_Description of the task_. What follows is a listing. Return every line of it exactly.

_Dataset content_.
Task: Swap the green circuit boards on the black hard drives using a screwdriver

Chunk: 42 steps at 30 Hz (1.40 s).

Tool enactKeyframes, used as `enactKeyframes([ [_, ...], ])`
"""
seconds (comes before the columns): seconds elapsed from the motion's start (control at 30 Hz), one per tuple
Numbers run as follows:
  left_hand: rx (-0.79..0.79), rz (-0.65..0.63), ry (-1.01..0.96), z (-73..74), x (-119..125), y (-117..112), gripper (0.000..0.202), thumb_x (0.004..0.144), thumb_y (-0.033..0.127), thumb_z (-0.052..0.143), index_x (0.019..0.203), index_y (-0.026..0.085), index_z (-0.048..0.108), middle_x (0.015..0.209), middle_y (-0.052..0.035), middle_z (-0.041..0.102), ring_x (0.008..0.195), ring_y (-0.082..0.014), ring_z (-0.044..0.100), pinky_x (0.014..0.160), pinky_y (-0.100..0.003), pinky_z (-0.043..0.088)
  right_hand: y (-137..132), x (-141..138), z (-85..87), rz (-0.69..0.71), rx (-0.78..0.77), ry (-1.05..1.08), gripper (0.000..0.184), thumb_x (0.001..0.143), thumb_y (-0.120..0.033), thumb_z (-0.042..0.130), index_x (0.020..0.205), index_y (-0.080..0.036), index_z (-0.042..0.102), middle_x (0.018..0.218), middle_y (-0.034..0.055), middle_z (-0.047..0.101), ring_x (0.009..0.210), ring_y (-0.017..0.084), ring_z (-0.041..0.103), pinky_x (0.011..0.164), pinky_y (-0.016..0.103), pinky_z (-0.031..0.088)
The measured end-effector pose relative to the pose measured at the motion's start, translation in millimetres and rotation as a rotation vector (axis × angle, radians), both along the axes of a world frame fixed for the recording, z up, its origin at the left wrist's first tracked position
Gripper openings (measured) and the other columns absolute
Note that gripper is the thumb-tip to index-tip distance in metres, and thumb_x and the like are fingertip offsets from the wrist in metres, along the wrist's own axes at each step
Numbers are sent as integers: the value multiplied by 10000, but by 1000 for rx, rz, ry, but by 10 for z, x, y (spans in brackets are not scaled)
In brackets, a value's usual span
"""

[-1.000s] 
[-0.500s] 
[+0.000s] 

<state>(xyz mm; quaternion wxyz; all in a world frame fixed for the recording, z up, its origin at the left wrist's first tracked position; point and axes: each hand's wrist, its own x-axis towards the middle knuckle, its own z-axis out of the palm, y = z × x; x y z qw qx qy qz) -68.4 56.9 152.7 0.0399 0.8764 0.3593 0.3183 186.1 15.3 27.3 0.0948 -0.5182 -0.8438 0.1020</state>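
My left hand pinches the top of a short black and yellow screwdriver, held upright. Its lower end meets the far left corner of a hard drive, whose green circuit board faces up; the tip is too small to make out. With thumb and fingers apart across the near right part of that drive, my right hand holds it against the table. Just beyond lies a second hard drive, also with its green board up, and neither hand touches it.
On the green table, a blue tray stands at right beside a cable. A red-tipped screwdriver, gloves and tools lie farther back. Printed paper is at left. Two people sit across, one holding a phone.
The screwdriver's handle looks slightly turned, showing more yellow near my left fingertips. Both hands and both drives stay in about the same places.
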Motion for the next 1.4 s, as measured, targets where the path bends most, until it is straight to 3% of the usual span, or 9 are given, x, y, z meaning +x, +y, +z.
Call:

_Finished task_.
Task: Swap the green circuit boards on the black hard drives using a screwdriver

Chunk: 42 steps at 30 Hz (1.40 s).

Tool enactKeyframes, used as `enactKeyframes([ [_, ...], ])`
"""
seconds (comes before the columns): seconds elapsed from the motion's start (control at 30 Hz), one per tuple
Numbers run as follows:
  left_hand: rx (-0.79..0.79), rz (-0.65..0.63), ry (-1.01..0.96), z (-73..74), x (-119..125), y (-117..112), gripper (0.000..0.202), thumb_x (0.004..0.144), thumb_y (-0.033..0.127), thumb_z (-0.052..0.143), index_x (0.019..0.203), index_y (-0.026..0.085), index_z (-0.048..0.108), middle_x (0.015..0.209), middle_y (-0.052..0.035), middle_z (-0.041..0.102), ring_x (0.008..0.195), ring_y (-0.082..0.014), ring_z (-0.044..0.100), pinky_x (0.014..0.160), pinky_y (-0.100..0.003), pinky_z (-0.043..0.088)
  right_hand: y (-137..132), x (-141..138), z (-85..87), rz (-0.69..0.71), rx (-0.78..0.77), ry (-1.05..1.08), gripper (0.000..0.184), thumb_x (0.001..0.143), thumb_y (-0.120..0.033), thumb_z (-0.042..0.130), index_x (0.020..0.205), index_y (-0.080..0.036), index_z (-0.042..0.102), middle_x (0.018..0.218), middle_y (-0.034..0.055), middle_z (-0.047..0.101), ring_x (0.009..0.210), ring_y (-0.017..0.084), ring_z (-0.041..0.103), pinky_x (0.011..0.164), pinky_y (-0.016..0.103), pinky_z (-0.031..0.088)
The measured end-effector pose relative to the pose measured at the motion's start, translation in millimetres and rotation as a rotation vector (axis × angle, radians), both along the axes of a world frame fixed for the recording, z up, its origin at the left wrist's first tracked position
Gripper openings (measured) and the other columns absolute
Note that gripper is the thumb-tip to index-tip distance in metres, and thumb_x and the like are fingertip offsets from the wrist in metres, along the wrist's own axes at each step
Numbers are sent as integers: the value multiplied by 10000, but by 1000 for rx, rz, ry, but by 10 for z, x, y (spans in brackets are not scaled)
In brackets, a value's usual span
"""

[-1.000s] 
[-0.500s] 
[+0.000s] 

<state>(xyz mm; quaternion wxyz; all in a world frame fixed for the recording, z up, its origin at the left wrist's first tracked position; point and axes: each hand's wrist, its own x-axis towards the middle knuckle, its own z-axis out of the palm, y = z × x; x y z qw qx qy qz) -68.4 56.9 152.7 0.0399 0.8764 0.3593 0.3183 186.1 15.3 27.3 0.0948 -0.5182 -0.8438 0.1020</state>
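My left hand pinches the top of a short black and yellow screwdriver, held upright. Its lower end meets the far left corner of a hard drive, whose green circuit board faces up; the tip is too small to make out. With thumb and fingers apart across the near right part of that drive, my right hand holds it against the table. Just beyond lies a second hard drive, also with its green board up, and neither hand touches it.
On the green table, a blue tray stands at right beside a cable. A red-tipped screwdriver, gloves and tools lie farther back. Printed paper is at left. Two people sit across, one holding a phone.
The screwdriver's handle looks slightly turned, showing more yellow near my left fingertips. Both hands and both drives stay in about the same places.
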Motion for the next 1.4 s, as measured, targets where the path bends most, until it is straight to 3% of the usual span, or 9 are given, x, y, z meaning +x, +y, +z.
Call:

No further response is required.